Problem requirements
Start to finish, return the listing exactly as written.

═══

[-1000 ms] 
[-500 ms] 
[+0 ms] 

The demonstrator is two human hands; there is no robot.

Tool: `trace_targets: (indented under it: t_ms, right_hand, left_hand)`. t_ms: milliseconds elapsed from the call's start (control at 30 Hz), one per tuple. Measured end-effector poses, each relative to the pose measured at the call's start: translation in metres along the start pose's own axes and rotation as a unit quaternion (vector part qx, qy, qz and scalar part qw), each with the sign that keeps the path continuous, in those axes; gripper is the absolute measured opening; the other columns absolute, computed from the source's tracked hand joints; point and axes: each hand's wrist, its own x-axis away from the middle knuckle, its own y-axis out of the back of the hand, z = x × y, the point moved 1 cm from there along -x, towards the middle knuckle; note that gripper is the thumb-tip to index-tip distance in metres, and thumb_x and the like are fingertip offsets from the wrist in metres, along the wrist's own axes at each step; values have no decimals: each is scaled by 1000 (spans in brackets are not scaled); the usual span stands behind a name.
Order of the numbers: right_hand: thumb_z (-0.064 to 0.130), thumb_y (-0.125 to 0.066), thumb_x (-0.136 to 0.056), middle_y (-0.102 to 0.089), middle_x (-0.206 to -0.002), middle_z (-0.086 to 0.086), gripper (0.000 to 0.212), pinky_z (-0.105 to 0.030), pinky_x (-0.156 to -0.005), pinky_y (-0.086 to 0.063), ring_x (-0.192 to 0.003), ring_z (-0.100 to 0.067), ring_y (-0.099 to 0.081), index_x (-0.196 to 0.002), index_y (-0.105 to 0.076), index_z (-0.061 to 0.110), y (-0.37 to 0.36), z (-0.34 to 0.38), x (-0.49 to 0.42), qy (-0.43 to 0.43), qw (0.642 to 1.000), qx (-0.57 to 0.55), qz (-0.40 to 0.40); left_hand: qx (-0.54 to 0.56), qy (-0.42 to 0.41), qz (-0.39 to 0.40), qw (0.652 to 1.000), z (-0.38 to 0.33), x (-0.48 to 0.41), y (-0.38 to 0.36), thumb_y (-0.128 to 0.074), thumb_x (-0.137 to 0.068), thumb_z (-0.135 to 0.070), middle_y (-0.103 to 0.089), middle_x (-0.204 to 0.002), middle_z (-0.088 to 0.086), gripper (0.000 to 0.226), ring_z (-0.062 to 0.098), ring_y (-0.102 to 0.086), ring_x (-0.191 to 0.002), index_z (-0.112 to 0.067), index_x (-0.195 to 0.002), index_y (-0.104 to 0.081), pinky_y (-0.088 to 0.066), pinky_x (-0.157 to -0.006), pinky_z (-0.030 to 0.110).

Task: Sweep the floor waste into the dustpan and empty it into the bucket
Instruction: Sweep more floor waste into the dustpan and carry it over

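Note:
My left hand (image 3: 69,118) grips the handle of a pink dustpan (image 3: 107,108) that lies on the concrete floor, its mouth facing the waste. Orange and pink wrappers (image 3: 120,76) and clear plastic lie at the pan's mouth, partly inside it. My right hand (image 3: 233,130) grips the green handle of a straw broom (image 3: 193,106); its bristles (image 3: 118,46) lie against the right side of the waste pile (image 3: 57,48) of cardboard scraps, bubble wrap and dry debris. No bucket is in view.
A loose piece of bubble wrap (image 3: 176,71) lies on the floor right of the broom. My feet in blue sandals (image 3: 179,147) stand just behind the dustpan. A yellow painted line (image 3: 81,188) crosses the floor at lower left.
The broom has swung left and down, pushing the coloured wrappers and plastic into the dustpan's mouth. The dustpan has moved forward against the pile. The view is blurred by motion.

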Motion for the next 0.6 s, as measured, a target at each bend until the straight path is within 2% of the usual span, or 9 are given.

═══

Answer below
[-1000 ms] 
[-500 ms] 
[+0 ms] 

The demonstrator is two human hands; there is no robot.

Tool: `trace_targets: (indented under it: t_ms, right_hand, left_hand)`. t_ms: milliseconds elapsed from the call's start (control at 30 Hz), one per tuple. Measured end-effector poses, each relative to the pose measured at the call's start: translation in metres along the start pose's own axes and rotation as a unit quaternion (vector part qx, qy, qz and scalar part qw), each with the sign that keeps the path continuous, in those axes; gripper is the absolute measured opening; the other columns absolute, computed from the source's tracked hand joints; point and axes: each hand's wrist, its own x-axis away from the middle knuckle, its own y-axis out of the back of the hand, z = x × y, the point moved 1 cm from there along -x, towards the middle knuckle; note that gripper is the thumb-tip to index-tip distance in metres, and thumb_x and the like are fingertip offsets from the wrist in metres, along the wrist's own axes at each step; values have no decimals: each is scaled by 1000 (spans in brackets are not scaled); the usual span stands behind a name.
Order of the numbers: right_hand: thumb_z (-0.064 to 0.130), thumb_y (-0.125 to 0.066), thumb_x (-0.136 to 0.056), middle_y (-0.102 to 0.089), middle_x (-0.206 to -0.002), middle_z (-0.086 to 0.086), gripper (0.000 to 0.212), pinky_z (-0.105 to 0.030), pinky_x (-0.156 to -0.005), pinky_y (-0.086 to 0.063), ring_x (-0.192 to 0.003), ring_z (-0.100 to 0.067), ring_y (-0.099 to 0.081), index_x (-0.196 to 0.002), index_y (-0.105 to 0.076), index_z (-0.061 to 0.110), y (-0.37 to 0.36), z (-0.34 to 0.38), x (-0.49 to 0.42), qy (-0.43 to 0.43), qw (0.642 to 1.000), qx (-0.57 to 0.55), qz (-0.40 to 0.40); left_hand: qx (-0.54 to 0.56), qy (-0.42 to 0.41), qz (-0.39 to 0.40), qw (0.652 to 1.000), z (-0.38 to 0.33), x (-0.48 to 0.41), y (-0.38 to 0.36), thumb_y (-0.128 to 0.074), thumb_x (-0.137 to 0.068), thumb_z (-0.135 to 0.070), middle_y (-0.103 to 0.089), middle_x (-0.204 to 0.002), middle_z (-0.088 to 0.086), gripper (0.000 to 0.226), ring_z (-0.062 to 0.098), ring_y (-0.102 to 0.086), ring_x (-0.191 to 0.002), index_z (-0.112 to 0.067), index_x (-0.195 to 0.002), index_y (-0.104 to 0.081), pinky_y (-0.088 to 0.066), pinky_x (-0.157 to -0.006), pinky_z (-0.030 to 0.110).

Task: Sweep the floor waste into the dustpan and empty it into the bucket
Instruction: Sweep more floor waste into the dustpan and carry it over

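Note:
My left hand (image 3: 69,118) grips the handle of a pink dustpan (image 3: 107,108) that lies on the concrete floor, its mouth facing the waste. Orange and pink wrappers (image 3: 120,76) and clear plastic lie at the pan's mouth, partly inside it. My right hand (image 3: 233,130) grips the green handle of a straw broom (image 3: 193,106); its bristles (image 3: 118,46) lie against the right side of the waste pile (image 3: 57,48) of cardboard scraps, bubble wrap and dry debris. No bucket is in view.
A loose piece of bubble wrap (image 3: 176,71) lies on the floor right of the broom. My feet in blue sandals (image 3: 179,147) stand just behind the dustpan. A yellow painted line (image 3: 81,188) crosses the floor at lower left.
The broom has swung left and down, pushing the coloured wrappers and plastic into the dustpan's mouth. The dustpan has moved forward against the pile. The view is blurred by motion.
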
Motion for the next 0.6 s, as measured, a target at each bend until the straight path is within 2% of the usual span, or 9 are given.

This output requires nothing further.